■ What you have to do ■
Please retype, character for character, the portion of the entries below that runs from the line containing "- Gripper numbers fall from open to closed" to the last line.

Records contained in a dataset
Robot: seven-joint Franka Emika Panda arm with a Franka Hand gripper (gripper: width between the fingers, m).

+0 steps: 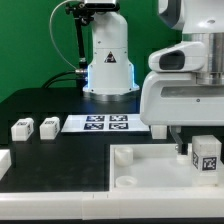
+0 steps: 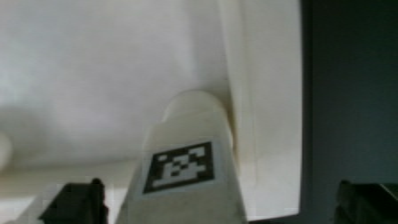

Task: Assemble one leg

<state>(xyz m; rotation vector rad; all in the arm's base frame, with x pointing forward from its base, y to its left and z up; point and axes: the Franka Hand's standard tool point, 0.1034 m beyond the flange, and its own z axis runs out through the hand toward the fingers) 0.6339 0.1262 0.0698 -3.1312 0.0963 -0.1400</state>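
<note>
A white leg (image 1: 207, 155) with a black-and-white tag stands upright on the big white tray-like part (image 1: 130, 165) near its corner at the exterior view's right. My gripper (image 1: 193, 148) hangs low over it. In the wrist view the leg (image 2: 183, 165) sits between my two dark fingertips (image 2: 75, 203), with a gap on each side, so the gripper (image 2: 219, 206) is open around it and not touching it. Two more legs (image 1: 20, 128) (image 1: 48, 126) lie on the black table at the exterior view's left.
The marker board (image 1: 105, 123) lies behind the tray-like part. The robot base (image 1: 108, 60) stands at the back. In the wrist view the tray-like part (image 2: 107, 80) fills most of the picture, with dark table (image 2: 350, 80) beside it.
</note>
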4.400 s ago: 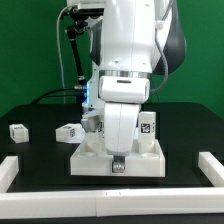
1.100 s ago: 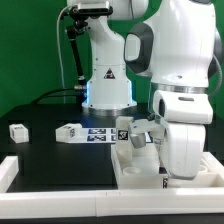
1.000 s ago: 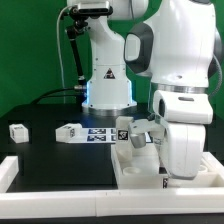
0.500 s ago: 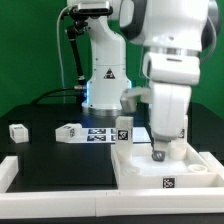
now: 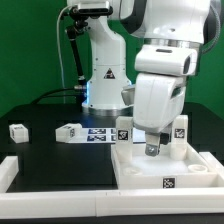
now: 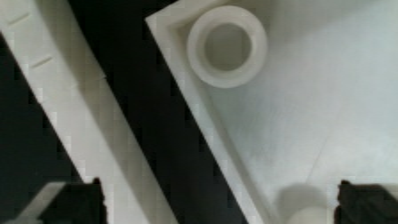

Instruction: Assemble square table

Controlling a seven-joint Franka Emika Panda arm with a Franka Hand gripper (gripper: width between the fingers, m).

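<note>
Logged the square slab point(image 5: 165, 170) at 4 o'clock in the exterior view, flat on the black tabletop point(image 5: 55, 155), rim up. Found one round socket point(image 6: 228, 45) bare in the wrist view, no leg in it.

Counted four legs.
- Far leg point(image 5: 17, 130) at 9 o'clock, well apart from the slab.
- Lying leg point(image 5: 68, 132) nearer centre, just beside the marker board point(image 5: 100, 136).
- First upright leg point(image 5: 124, 130) at the slab's 11 o'clock corner.
- Second upright leg point(image 5: 180, 128) at its 1 o'clock corner.
- Cannot tell whether either upright leg is seated in a socket or merely standing behind the rim.

Placed the gripper point(image 5: 152, 150) low over the slab. Jaws spread wide, both dark fingertips point(image 6: 365, 195) at the edges of the wrist view, nothing clamped.

Judged progress as early: slab positioned, no leg confirmed fitted, two plainly loose, so most of the assembly left.

Noted obstacles.
- Border bar point(image 5: 9, 172) at 8 o'clock, clear of the work.
- Long white strip point(image 6: 71, 110) alongside the slab edge across a dark gap, probably another bar; likely to limit finger room on that side.
- Arm body hiding the slab's middle from the exterior view.
</note>
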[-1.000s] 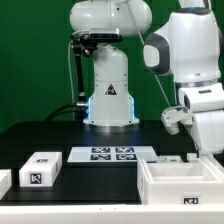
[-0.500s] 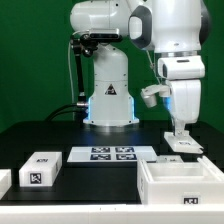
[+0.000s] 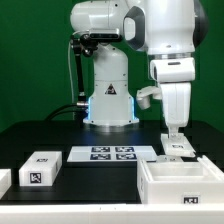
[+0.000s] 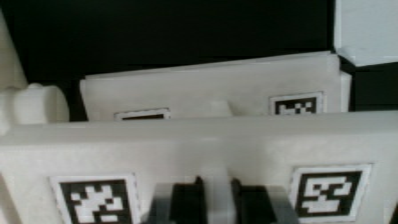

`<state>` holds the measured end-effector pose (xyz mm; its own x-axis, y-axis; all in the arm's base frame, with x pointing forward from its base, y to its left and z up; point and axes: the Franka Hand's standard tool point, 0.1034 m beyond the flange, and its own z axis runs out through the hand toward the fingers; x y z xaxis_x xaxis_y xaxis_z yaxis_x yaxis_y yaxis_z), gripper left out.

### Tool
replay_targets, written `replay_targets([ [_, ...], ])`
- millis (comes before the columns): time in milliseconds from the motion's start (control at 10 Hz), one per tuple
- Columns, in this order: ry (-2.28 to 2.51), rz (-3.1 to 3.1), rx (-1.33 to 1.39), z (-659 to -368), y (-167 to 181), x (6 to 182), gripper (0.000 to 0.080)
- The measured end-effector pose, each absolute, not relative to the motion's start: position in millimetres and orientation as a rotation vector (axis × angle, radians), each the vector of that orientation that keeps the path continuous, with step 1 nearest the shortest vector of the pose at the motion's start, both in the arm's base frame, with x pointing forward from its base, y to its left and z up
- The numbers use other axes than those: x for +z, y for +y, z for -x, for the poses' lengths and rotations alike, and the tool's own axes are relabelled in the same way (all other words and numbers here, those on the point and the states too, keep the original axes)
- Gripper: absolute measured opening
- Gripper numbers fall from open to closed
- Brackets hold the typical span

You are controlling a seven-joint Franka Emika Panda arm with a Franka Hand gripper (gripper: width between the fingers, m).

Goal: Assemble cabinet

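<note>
The cabinet (image 3: 160, 186), an open white box, sits near the front on the exterior view's right, seemingly with nothing fitted yet. The gripper (image 3: 175, 136) hovers over its far edge, jaws drawn together and empty. A loose white block (image 3: 41, 167) waits on that view's left.

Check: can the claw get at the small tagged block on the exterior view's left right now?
Probably yes. The block sits free on the table with nothing over it. The claw hangs behind the cabinet on the exterior view's right, and only the flat marker board lies between them.
</note>
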<state>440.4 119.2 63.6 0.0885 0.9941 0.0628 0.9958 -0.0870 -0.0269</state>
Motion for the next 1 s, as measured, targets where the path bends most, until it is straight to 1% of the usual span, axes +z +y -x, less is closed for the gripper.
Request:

■ Result ■
- Gripper numbers fall from open to closed
- Brackets hold the typical span

You are controlling a seven-joint Franka Emika Panda arm with a Franka Hand gripper (gripper: width between the fingers, m).

Goal: Assemble cabinet

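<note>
The cabinet (image 3: 160, 186), an open white box, sits near the front on the exterior view's right, seemingly with nothing fitted yet. The gripper (image 3: 175, 136) hovers over its far edge, jaws drawn together and empty. A loose white block (image 3: 41, 167) waits on that view's left.

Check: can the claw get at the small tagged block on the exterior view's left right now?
Probably yes. The block sits free on the table with nothing over it. The claw hangs behind the cabinet on the exterior view's right, and only the flat marker board lies between them.
</note>
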<state>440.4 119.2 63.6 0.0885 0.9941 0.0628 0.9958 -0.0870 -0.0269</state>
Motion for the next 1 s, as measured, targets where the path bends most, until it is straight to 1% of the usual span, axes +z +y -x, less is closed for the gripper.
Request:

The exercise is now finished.